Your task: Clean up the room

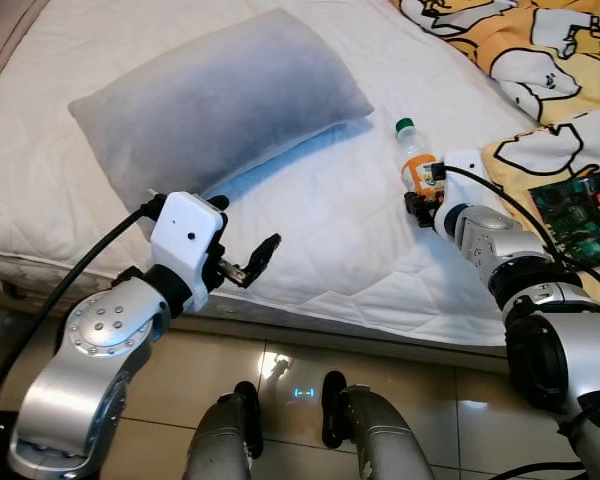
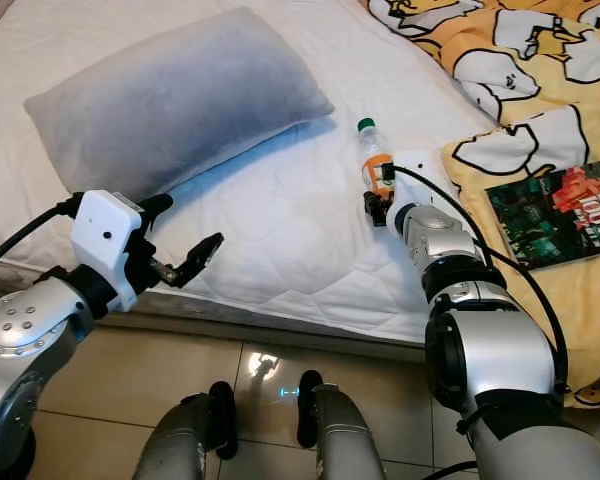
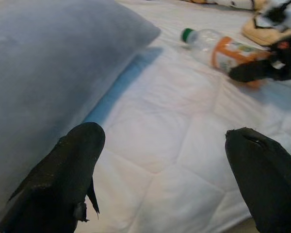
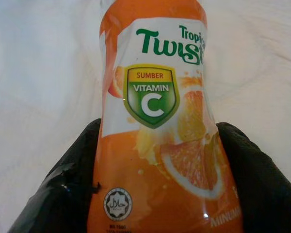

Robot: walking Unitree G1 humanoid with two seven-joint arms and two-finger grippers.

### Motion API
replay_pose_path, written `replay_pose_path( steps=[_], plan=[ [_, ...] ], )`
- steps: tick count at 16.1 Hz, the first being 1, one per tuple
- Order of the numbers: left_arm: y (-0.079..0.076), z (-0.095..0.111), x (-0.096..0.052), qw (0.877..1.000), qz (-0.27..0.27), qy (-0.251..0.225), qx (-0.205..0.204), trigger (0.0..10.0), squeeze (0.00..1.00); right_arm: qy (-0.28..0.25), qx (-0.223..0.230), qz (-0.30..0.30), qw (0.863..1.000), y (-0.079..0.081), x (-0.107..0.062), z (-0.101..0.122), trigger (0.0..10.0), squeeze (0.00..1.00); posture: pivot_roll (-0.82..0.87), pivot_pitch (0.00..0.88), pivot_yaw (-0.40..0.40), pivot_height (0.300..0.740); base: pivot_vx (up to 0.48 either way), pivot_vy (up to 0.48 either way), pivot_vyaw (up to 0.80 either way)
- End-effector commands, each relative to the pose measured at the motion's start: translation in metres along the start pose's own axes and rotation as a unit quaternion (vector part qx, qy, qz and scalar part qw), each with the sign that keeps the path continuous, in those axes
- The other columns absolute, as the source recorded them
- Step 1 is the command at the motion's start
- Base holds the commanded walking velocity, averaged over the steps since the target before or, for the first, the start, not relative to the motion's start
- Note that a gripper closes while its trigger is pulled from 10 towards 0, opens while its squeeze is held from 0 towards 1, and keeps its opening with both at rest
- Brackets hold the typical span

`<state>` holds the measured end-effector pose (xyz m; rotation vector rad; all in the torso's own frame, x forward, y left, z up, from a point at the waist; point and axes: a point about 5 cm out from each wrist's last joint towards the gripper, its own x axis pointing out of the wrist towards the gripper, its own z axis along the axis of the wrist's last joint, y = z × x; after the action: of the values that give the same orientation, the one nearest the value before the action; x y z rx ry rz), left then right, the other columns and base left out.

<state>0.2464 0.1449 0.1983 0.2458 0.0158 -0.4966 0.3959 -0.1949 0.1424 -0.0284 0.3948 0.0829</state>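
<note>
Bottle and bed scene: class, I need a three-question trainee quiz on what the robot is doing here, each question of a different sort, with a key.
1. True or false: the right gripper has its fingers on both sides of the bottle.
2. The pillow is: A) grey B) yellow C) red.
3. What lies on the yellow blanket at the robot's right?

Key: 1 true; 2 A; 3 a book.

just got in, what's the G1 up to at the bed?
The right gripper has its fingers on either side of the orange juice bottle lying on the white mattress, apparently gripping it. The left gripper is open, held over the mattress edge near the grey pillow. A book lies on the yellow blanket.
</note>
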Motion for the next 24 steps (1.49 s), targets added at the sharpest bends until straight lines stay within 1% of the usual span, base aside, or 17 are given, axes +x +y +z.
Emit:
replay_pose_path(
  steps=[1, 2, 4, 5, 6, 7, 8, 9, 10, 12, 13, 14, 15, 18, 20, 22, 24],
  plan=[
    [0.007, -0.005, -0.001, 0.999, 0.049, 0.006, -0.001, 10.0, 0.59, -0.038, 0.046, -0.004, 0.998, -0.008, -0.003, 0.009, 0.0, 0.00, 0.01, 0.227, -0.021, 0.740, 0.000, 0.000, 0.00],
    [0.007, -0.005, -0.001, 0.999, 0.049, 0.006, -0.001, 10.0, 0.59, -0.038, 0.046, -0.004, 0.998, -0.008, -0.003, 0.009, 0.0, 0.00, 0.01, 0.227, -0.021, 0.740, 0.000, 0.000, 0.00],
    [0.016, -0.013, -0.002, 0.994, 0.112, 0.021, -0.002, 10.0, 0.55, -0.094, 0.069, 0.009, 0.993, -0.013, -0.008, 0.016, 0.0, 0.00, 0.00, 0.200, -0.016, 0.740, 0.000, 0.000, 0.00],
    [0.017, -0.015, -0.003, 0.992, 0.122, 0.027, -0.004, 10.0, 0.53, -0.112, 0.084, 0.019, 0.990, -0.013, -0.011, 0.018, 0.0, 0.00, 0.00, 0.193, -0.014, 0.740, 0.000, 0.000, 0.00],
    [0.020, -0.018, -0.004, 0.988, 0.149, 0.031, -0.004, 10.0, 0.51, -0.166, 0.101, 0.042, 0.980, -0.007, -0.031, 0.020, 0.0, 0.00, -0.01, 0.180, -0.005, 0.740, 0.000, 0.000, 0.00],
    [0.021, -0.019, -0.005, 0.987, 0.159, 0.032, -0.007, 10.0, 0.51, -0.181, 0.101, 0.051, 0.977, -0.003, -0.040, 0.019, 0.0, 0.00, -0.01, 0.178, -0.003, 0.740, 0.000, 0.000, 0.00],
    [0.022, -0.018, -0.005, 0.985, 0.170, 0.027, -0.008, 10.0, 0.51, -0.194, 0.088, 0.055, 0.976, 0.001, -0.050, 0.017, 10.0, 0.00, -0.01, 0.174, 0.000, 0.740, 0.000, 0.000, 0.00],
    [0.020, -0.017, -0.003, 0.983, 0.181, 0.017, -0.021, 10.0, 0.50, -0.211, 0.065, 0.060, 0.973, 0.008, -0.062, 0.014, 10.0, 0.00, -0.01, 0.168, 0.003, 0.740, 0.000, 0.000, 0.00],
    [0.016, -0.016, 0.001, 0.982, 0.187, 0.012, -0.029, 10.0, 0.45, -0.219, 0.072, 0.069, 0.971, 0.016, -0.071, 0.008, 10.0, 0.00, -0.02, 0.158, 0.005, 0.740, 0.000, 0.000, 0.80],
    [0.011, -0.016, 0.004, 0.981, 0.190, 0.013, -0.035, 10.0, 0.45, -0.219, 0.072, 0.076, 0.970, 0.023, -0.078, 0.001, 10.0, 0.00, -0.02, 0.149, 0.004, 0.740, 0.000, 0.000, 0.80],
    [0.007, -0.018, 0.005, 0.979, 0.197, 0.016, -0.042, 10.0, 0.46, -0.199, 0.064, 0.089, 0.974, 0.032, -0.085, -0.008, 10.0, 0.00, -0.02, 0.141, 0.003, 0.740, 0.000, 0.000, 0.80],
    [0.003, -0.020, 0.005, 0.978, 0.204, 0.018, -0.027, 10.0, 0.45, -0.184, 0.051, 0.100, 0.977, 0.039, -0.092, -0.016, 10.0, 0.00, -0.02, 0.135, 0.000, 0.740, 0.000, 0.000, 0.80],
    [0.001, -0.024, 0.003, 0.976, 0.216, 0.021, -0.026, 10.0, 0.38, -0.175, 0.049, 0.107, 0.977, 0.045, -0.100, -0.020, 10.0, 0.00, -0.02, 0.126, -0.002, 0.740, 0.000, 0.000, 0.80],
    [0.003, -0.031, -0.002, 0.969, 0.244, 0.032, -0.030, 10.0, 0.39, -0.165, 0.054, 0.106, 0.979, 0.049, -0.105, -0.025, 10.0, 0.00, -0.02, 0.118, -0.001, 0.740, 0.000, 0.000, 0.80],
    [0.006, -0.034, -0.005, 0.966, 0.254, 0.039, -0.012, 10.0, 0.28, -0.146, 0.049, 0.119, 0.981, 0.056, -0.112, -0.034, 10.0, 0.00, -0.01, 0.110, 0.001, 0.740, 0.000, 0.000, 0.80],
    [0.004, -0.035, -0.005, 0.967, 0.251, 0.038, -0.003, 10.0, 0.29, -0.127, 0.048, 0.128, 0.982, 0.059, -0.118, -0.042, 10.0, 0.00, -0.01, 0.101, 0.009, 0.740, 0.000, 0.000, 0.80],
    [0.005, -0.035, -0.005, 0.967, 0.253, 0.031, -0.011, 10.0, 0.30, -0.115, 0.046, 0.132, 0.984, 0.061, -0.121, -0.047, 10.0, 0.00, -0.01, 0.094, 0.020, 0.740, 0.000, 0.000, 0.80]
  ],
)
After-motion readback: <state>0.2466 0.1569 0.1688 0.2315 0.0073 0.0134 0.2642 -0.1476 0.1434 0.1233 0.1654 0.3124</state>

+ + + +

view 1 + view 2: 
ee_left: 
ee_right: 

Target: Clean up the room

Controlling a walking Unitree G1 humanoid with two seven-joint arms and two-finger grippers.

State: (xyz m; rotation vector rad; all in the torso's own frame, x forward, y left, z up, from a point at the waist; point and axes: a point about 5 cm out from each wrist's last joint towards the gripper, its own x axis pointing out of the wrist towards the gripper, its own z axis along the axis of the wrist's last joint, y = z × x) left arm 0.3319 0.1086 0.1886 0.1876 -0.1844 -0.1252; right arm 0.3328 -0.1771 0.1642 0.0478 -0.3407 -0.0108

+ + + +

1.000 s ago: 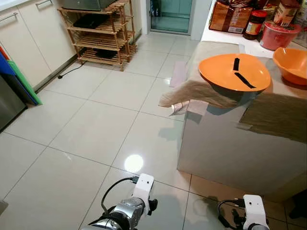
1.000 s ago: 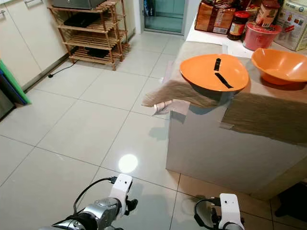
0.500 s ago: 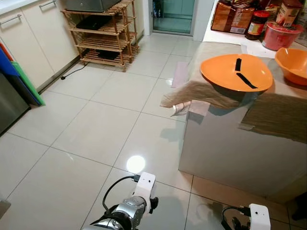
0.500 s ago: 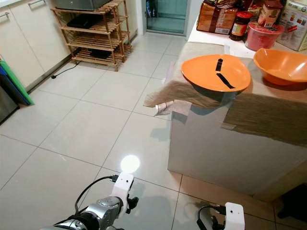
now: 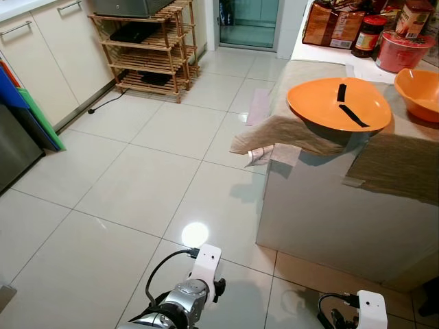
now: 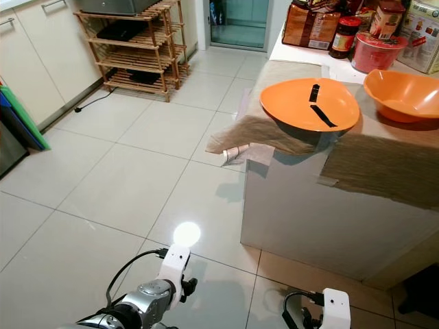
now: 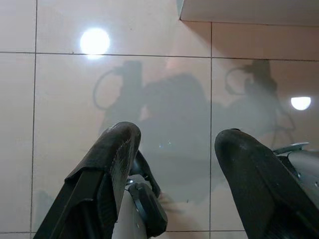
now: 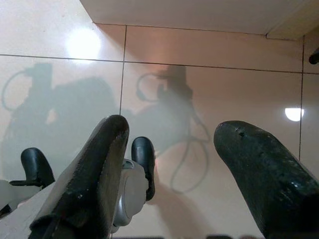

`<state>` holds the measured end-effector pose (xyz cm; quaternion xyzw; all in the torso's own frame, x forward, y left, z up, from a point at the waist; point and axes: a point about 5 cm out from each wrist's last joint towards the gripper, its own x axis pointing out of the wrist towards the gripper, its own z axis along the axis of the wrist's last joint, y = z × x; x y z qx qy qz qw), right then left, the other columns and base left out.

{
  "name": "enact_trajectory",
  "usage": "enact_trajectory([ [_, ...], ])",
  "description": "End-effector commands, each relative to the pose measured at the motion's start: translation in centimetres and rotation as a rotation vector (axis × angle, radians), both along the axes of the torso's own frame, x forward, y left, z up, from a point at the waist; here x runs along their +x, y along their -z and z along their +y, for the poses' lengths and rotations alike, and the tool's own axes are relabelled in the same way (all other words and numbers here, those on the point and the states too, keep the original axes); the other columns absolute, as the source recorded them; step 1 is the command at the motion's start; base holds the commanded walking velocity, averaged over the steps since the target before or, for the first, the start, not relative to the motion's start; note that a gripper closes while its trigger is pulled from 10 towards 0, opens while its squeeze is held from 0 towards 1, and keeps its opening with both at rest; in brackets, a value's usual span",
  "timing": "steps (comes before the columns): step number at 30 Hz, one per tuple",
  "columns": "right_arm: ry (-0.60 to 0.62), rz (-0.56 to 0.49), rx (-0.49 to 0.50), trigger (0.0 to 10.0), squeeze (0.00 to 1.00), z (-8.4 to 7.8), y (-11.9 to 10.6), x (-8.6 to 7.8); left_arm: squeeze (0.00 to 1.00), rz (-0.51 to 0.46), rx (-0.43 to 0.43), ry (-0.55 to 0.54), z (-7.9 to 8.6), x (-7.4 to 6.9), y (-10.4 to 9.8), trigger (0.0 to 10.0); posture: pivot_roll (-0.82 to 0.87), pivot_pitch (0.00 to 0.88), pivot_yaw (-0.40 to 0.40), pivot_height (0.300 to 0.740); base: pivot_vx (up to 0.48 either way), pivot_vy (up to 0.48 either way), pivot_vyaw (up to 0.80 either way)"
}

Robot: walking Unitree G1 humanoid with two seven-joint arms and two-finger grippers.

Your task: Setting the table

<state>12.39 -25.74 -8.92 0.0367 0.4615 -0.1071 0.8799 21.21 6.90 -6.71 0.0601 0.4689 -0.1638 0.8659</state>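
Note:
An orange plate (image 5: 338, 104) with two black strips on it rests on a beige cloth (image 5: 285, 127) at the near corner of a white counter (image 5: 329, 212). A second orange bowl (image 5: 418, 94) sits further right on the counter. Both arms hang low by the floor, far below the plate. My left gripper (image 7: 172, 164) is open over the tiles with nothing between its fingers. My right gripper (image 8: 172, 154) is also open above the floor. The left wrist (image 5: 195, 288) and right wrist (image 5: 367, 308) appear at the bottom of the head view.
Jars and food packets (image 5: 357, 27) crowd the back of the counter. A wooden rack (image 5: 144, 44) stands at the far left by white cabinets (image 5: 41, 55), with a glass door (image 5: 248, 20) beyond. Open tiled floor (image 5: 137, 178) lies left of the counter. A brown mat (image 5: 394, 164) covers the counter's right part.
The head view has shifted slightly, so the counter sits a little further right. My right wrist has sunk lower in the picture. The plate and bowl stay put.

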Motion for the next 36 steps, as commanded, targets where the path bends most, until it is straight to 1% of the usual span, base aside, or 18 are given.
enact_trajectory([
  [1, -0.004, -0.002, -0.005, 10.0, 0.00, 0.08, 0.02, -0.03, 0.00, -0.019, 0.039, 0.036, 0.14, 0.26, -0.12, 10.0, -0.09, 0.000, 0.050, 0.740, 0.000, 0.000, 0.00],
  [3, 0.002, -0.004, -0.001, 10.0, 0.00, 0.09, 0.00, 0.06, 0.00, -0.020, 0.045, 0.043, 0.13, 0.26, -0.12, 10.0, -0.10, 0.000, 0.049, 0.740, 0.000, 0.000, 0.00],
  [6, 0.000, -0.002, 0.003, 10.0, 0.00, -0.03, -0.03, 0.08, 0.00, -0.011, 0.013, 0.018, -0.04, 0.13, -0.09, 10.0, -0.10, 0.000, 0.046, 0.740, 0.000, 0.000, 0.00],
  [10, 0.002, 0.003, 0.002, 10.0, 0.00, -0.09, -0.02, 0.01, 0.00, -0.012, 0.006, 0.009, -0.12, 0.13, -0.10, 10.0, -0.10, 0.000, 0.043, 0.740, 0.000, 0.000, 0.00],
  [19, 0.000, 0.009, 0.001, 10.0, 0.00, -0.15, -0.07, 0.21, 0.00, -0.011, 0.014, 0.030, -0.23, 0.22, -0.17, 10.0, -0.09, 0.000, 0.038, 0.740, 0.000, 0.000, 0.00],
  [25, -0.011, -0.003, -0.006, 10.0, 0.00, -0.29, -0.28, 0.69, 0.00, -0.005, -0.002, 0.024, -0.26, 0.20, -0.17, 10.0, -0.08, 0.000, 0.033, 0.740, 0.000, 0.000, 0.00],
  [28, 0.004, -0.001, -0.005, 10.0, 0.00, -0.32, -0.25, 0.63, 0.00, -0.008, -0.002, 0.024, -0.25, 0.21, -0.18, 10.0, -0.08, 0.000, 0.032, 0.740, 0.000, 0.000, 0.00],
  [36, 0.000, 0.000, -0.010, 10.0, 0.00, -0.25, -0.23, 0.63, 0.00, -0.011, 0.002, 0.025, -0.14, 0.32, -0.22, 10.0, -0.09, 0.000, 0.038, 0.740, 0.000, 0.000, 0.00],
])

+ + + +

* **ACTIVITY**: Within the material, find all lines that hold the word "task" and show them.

* **YOUR SOLUTION**:
Your task: Clean up the room
Your task: Setting the table

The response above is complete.